First, some background.  Your typical /etc/my.cnf file looks like the one below


# Default MySQL startup options

[mysqld]
innodb_buffer_pool_size=256M
innodb_additional_mem_pool=20M
innodb_log_files_in_group = 3
innodb_log_file_size = 10485760
innodb_autoextend_increment = 8

innodb_flush_log_at_trx_commit=1
sync_binlog=1

default_table_type=innodb

server-id=1

expire_logs_days=7

[mysqld_safe]
log-error=/var/log/mysqld.log

Well, I had intended to turn on slow query logging to assist with some performance issue analysis, so I added the following to the bottom of /etc/my.cnf


#slow query log
log-slow-queries = /var/log/mysql/mysql-slow.log
long_query_time = 1
log-slow-admin-statements

I added it, then didn’t come back the server for a few weeks.
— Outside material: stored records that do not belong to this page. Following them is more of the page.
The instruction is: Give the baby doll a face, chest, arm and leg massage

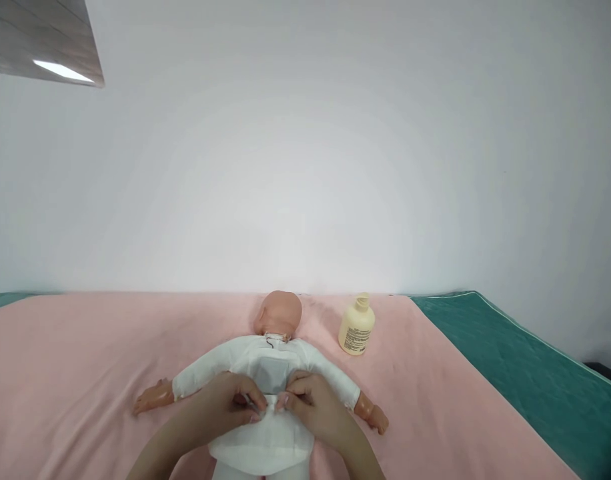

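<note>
Nearest us, at the bottom centre of the frame, we see our two bare hands over the middle of a doll [268, 443]. Our left hand [235, 401] comes in from the lower left and our right hand [316, 403] from the lower right. Both have bent fingers, with the fingertips against the doll's white cloth body and close to each other; we cannot tell whether either pinches the fabric.

Just beyond our fingertips a grey rectangular panel [271, 375] sits in the white cloth. The doll lies on a pink cloth [425, 400], its arms spread toward the lower left and lower right, ending in brown plastic hands. Farther on, a thin dark wire [269, 343] shows at the neck, and the bald brown head [281, 313] points away from us.

Right of the head, a pale yellow bottle [356, 328] with dark print stands upright on the pink cloth, which creases at the lower left. A green cover [525, 373] shows along the right side. Behind everything, a plain pale wall [305, 167] fills the upper frame, with a glossy surface [40, 37] in the upper left corner carrying a bright streak.
</note>
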The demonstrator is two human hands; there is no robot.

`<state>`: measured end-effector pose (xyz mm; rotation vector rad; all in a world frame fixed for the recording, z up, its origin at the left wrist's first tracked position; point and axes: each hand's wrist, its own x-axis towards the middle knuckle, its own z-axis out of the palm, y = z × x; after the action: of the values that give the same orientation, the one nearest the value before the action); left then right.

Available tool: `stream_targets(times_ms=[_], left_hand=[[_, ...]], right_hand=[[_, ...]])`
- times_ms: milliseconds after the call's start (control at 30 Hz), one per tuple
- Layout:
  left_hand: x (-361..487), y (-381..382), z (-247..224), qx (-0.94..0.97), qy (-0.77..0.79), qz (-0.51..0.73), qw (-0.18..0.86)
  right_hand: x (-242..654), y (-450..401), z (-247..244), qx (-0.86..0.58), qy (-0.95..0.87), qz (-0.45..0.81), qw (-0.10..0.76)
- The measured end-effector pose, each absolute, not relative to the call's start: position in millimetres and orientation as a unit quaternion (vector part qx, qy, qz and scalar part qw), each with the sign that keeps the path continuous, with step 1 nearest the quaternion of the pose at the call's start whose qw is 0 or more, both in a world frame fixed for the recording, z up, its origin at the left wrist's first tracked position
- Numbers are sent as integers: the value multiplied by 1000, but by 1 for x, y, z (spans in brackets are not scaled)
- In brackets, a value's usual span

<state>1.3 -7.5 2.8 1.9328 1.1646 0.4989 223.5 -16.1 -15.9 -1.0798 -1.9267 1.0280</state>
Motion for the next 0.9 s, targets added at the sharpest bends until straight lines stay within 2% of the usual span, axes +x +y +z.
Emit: stream_targets(times_ms=[133, 500, 633, 733, 900], left_hand=[[3, -6, -3, 762, 471, 244, 371], [21, -5, -1, 780, 488, 235, 313], [25, -1, -5, 772, 459, 314, 308], [22, 6, -14, 762, 449, 386, 260], [19, 17, -26, 771, 452, 398, 209]], right_hand=[[223, -13, -16, -441, -722, 371, 384], [211, -14, -24, -447, -765, 287, 365], [209, -10, -25, -462, -729, 260, 433], [206, -2, -25, -487, -681, 233, 495], [195, 14, -25, -511, -671, 201, 497]])
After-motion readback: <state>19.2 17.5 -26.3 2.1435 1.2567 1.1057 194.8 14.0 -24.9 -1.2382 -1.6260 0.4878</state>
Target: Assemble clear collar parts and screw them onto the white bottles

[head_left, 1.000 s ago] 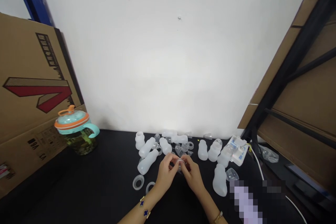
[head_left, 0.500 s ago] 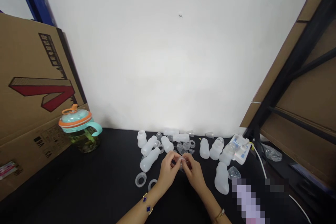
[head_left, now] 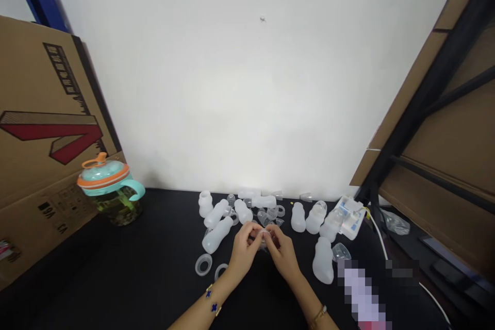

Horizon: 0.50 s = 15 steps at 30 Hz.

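Head view: the fingers of the left hand and right hand curl inward and meet, pinching a small clear plastic piece between their tips, a two-handed grip that seems suited to so small a part, held close above the black tabletop. Just beyond the fingers lie clear plastic fittings and frosted plastic bottles — loose, apparently spread within easy reach — with silicone rings near the left hand.
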Available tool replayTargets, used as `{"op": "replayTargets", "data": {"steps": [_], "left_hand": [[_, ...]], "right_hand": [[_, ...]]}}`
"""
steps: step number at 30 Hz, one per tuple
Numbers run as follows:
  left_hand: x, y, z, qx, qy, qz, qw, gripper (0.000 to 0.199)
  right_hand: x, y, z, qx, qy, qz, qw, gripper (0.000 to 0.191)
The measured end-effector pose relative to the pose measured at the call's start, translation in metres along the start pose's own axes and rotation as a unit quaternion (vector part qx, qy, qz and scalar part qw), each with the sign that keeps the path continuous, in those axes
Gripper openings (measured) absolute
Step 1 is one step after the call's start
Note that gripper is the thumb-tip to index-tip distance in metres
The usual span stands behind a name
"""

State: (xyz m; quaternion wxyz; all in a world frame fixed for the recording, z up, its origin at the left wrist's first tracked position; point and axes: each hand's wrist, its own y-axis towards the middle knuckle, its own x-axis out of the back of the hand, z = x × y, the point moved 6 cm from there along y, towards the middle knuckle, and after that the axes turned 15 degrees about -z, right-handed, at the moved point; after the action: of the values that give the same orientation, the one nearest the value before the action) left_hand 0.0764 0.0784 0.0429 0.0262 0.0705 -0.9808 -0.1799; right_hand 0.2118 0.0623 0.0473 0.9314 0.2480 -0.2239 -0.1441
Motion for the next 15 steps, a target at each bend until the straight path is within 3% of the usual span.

When I came back I found 0 byte file. I found this odd and started doing some investigating.

After many SQL queries and much head pounding, I finally noticed I had added the lines to the of the file. This put it below the [mysqld_safe] block.

Of course that means that while the normal MySQL daemon is running, those config options will never apply.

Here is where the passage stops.